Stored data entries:
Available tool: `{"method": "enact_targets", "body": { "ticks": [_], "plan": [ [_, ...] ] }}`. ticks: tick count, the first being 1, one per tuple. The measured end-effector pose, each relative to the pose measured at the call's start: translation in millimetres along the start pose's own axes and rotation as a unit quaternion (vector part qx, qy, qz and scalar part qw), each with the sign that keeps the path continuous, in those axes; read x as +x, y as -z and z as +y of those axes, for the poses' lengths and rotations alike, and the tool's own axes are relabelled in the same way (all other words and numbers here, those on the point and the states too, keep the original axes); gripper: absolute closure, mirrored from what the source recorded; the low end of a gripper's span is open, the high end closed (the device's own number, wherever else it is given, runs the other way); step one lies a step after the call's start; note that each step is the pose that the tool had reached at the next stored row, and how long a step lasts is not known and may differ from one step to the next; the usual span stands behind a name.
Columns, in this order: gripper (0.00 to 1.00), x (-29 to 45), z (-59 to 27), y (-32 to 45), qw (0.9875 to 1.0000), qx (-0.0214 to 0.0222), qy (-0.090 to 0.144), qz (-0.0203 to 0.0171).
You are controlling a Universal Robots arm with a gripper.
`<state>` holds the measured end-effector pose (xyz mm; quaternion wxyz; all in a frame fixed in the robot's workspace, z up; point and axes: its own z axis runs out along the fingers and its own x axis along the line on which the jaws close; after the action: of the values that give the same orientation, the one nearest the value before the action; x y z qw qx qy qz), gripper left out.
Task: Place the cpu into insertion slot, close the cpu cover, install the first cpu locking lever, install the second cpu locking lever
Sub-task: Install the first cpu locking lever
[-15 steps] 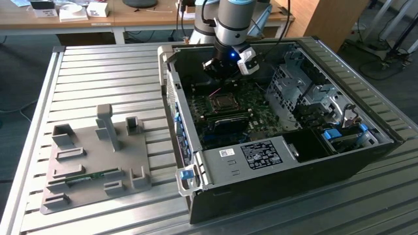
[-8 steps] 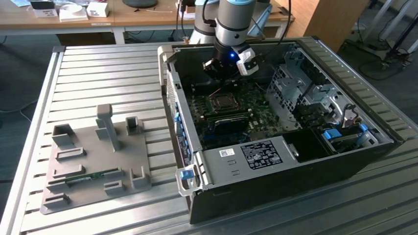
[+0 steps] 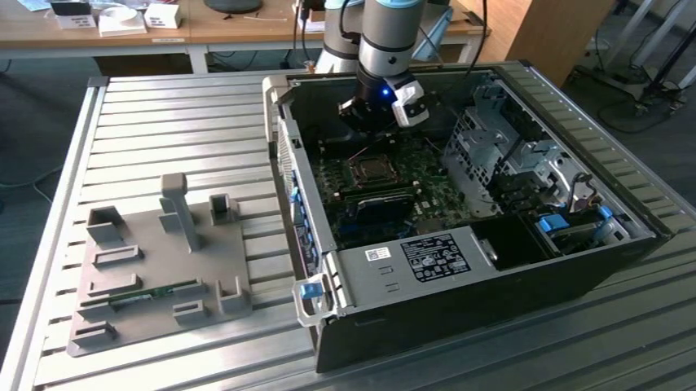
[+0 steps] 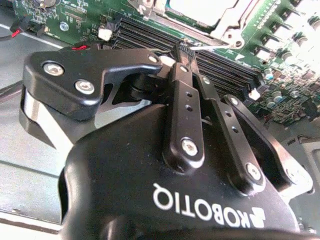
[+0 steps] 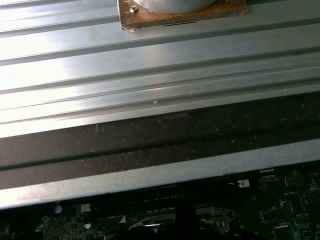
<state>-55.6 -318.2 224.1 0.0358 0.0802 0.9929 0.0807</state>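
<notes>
Gripper [image 4: 181, 50], as I see it, has its fingertips pinched together on nothing, hovering inside the black computer case [image 3: 490, 297] over the memory slots [image 4: 140, 35], just beside the cpu [image 4: 197, 9] seated in the insertion slot [image 3: 354, 167] of the green motherboard [image 4: 75, 15].

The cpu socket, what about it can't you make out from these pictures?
locking levers: latched or not; the gripper hides them in the second wrist view, too small in the exterior view.
cpu cover: cut off by the picture's edge in the second wrist view.
insertion slot: too small in the exterior view to show whether the cpu sits inside.
</notes>
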Motion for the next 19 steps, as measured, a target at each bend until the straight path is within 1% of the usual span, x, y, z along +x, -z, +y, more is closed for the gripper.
{"method": "enact_targets", "body": {
  "ticks": [6, 19],
  "plan": [
    [0.89, 2.4, -0.4, 0.2, 1.0000, 0.0002, -0.004, -0.0007],
    [0.89, 2.8, 0.7, -2.5, 0.9999, 0.0007, -0.012, -0.0020]
  ]
}}
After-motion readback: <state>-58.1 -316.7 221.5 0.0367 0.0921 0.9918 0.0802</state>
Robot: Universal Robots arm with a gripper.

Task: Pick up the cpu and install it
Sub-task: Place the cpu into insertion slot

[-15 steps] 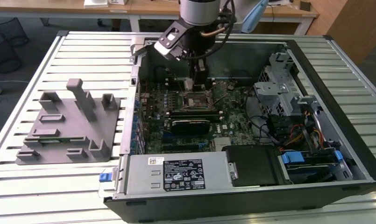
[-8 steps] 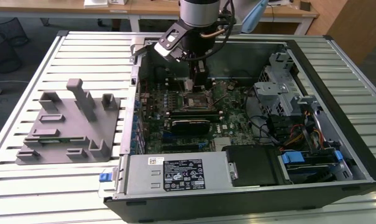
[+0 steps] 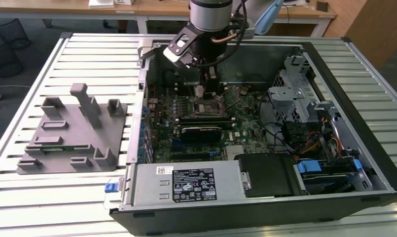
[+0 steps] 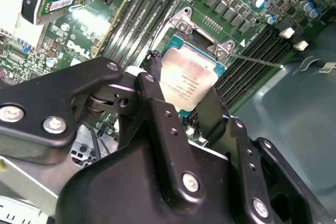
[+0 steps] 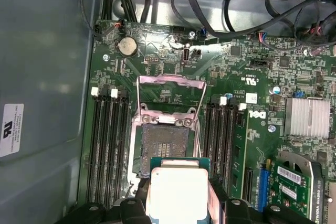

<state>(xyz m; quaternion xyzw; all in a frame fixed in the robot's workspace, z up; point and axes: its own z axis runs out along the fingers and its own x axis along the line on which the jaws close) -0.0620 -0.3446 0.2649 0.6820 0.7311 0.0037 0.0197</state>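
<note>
Holding the cpu (image 5: 178,190) by two opposite edges, my gripper (image 4: 184,103) is closed on it, fingers (image 4: 163,119) against its sides. The chip hangs over the open socket (image 5: 165,148) on the motherboard (image 5: 157,56) inside the computer case (image 3: 251,217), metal top up, with the socket's hinged frame (image 5: 170,78) lifted back.

bright, even light, soft shadows inside the case (image 3: 251,215), glare bleaching the cpu (image 5: 176,195) in the first wrist view.
</note>
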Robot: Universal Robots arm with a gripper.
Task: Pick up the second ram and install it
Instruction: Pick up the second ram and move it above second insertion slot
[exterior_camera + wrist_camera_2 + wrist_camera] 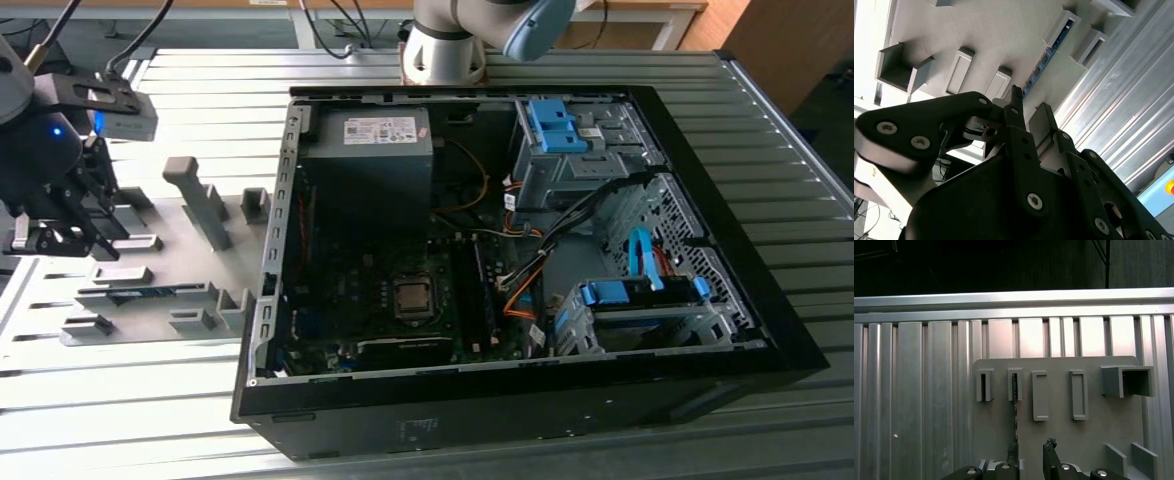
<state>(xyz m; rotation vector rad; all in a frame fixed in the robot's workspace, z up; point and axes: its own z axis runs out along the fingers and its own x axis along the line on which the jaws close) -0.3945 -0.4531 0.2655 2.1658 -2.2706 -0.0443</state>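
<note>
The second ram lies on edge in a slotted holder on the grey fixture plate. In the exterior view the plate sits at about nine o'clock from the open computer case on the ribbed counter. The jaws hang over the plate, parted by a narrow gap and holding nothing, and in the first wrist view one fingertip is just beside the ram's end.

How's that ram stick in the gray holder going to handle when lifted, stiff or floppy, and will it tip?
Probably stiff: the ram is a thin flat board, a straight line standing on edge in its holder. Likely light, being so slim. Lifted out, it would probably tip flat unless the open end effector grips it squarely.
</note>
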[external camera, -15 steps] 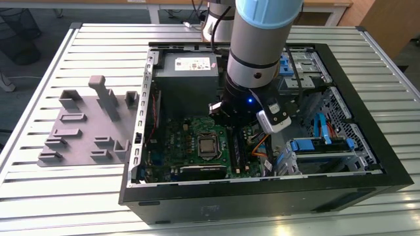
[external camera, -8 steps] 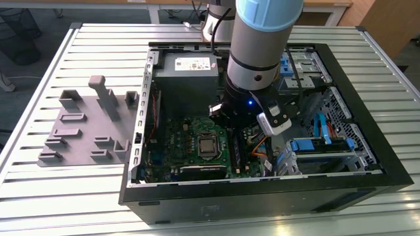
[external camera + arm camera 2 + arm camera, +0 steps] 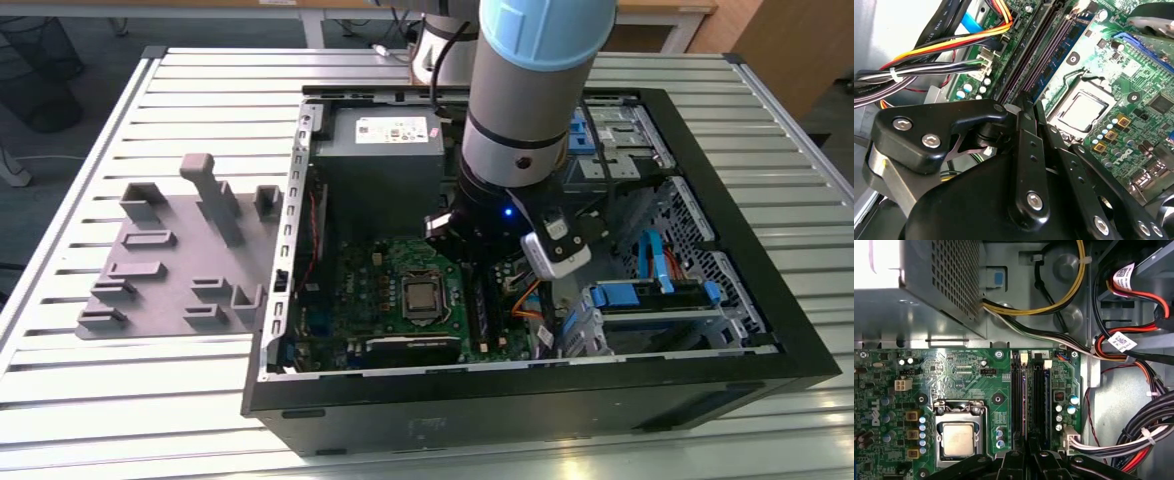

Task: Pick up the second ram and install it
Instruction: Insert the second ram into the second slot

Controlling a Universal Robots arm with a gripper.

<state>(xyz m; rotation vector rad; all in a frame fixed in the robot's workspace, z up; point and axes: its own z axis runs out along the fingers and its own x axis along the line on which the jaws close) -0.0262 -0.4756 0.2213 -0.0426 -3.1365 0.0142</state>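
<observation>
In the exterior view, saw the gripper [image 3: 497, 262] low inside the open computer case [image 3: 747, 330] on the bench [image 3: 80, 400], right over the green board [image 3: 360, 290]. Saw the grey holder [image 3: 167, 270] beside the case, on the exterior view's left, with no stick in it.

In the second wrist view, found the gripper [image 3: 1026, 107] just above the long black slots [image 3: 1029, 65]. Looked as if the jaws sat close together, but could not tell if they were clenched, or if anything was pinched between them. Spotted one blue-green stick [image 3: 1064, 50] already sitting in the slot nearest the silver chip [image 3: 1081, 110]. Could not tell which ram that was.

In the first wrist view, saw the gripper lined up along the slots, with bundles of wires [image 3: 1134, 435] near on one side.

Seemed to be the putting-in step, not the picking-up step. Guessed the second ram was at the jaws, hidden from sight. Called for a stick held straight over its slot, an even push down, and no bumping the wires
</observation>
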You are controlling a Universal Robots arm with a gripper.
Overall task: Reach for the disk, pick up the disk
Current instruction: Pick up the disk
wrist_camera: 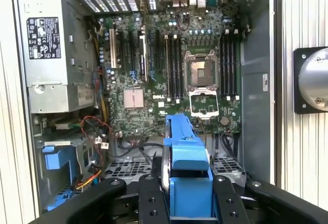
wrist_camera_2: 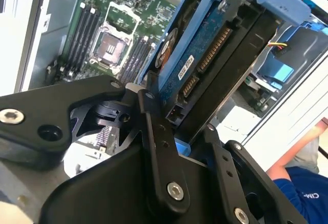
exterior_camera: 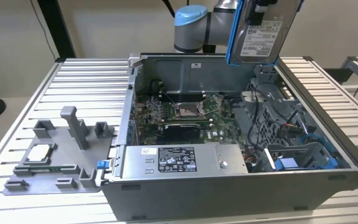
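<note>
The disk (exterior_camera: 263, 32), a silver-grey drive with a white label in a bright blue bracket, hangs upright in the air above the back right corner of the open computer case (exterior_camera: 185, 196). My gripper (wrist_camera_2: 179, 124) is shut on it. In both wrist views the black fingers (wrist_camera: 151, 196) press on either side of the drive. Its circuit board and connector side (wrist_camera_2: 205, 55) shows in the second wrist view. The blue bracket edge (wrist_camera: 185, 155) faces the camera in the first wrist view, with the motherboard far below.
The case holds a motherboard (exterior_camera: 185, 112), a power supply (exterior_camera: 179, 161) and a drive cage with a blue bracket (exterior_camera: 291, 163). A grey fixture (exterior_camera: 54, 149) with a white-topped chip (exterior_camera: 40, 151) lies at the exterior view's left. A person's blue sleeve (wrist_camera_2: 302, 183) is beside the case.
</note>
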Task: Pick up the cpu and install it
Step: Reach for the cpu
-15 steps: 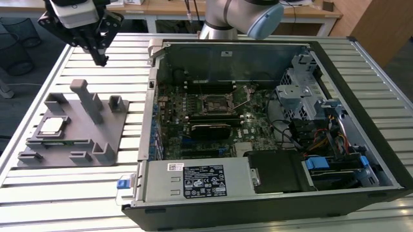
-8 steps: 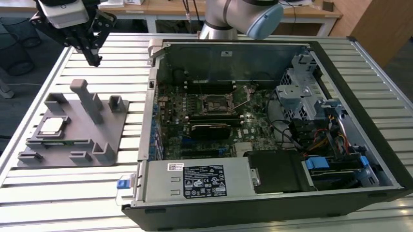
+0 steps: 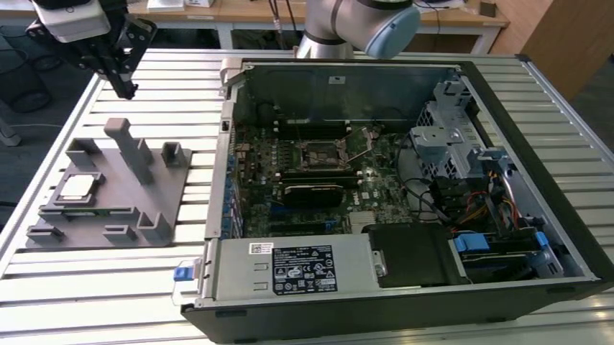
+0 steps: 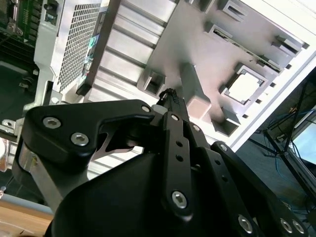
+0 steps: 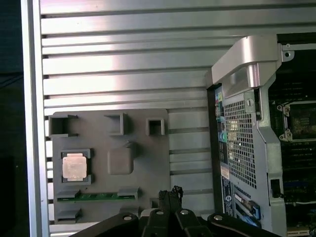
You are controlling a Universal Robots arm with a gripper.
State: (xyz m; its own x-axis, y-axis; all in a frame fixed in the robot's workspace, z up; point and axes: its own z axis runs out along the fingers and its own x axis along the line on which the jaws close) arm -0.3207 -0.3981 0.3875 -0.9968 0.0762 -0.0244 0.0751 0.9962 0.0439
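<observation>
– Exterior view first: where is the cpu (image 3: 77,188) lying?
– Flat in a recess of the grey holder block (image 3: 172,190), on the exterior view's left, well apart from the open computer case (image 3: 566,215). The gripper (image 3: 126,92) hangs above the far end of the block, its fingers drawn together on nothing, and it is not over the chip
– So the pick-up is the step in hand. What would make it go well?
– My judgement: spread the jaws wider than the chip, centre square over it, stay clear of the tall post (image 3: 129,147) beside it, and take it by the edges so it stays level
– And the surroundings?
– A slatted metal surface (image 3: 144,287) carries block and case. The socket (image 3: 321,152) sits mid-board inside the case. Pale wooden furniture (image 3: 240,11) stands behind, with dark floor off the surface's edge
</observation>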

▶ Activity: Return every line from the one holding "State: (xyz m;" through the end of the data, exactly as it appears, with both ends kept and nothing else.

▶ Worked solution:
State: (xyz m; its own x-axis, y-axis; all in a frame fixed in the robot's workspace, z up; point and axes: its own z axis runs out along the fingers and its own x axis along the line on which the jaws close) arm -0.3207 -0.3981 0.3875 -0.9968 0.0762 -0.0244 0.0751 0.9962 0.0439
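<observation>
– Exterior view first: where is the cpu (image 3: 77,188) lying?
– Flat in a recess of the grey holder block (image 3: 172,190), on the exterior view's left, well apart from the open computer case (image 3: 566,215). The gripper (image 3: 126,92) hangs above the far end of the block, its fingers drawn together on nothing, and it is not over the chip
– So the pick-up is the step in hand. What would make it go well?
– My judgement: spread the jaws wider than the chip, centre square over it, stay clear of the tall post (image 3: 129,147) beside it, and take it by the edges so it stays level
– And the surroundings?
– A slatted metal surface (image 3: 144,287) carries block and case. The socket (image 3: 321,152) sits mid-board inside the case. Pale wooden furniture (image 3: 240,11) stands behind, with dark floor off the surface's edge
</observation>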

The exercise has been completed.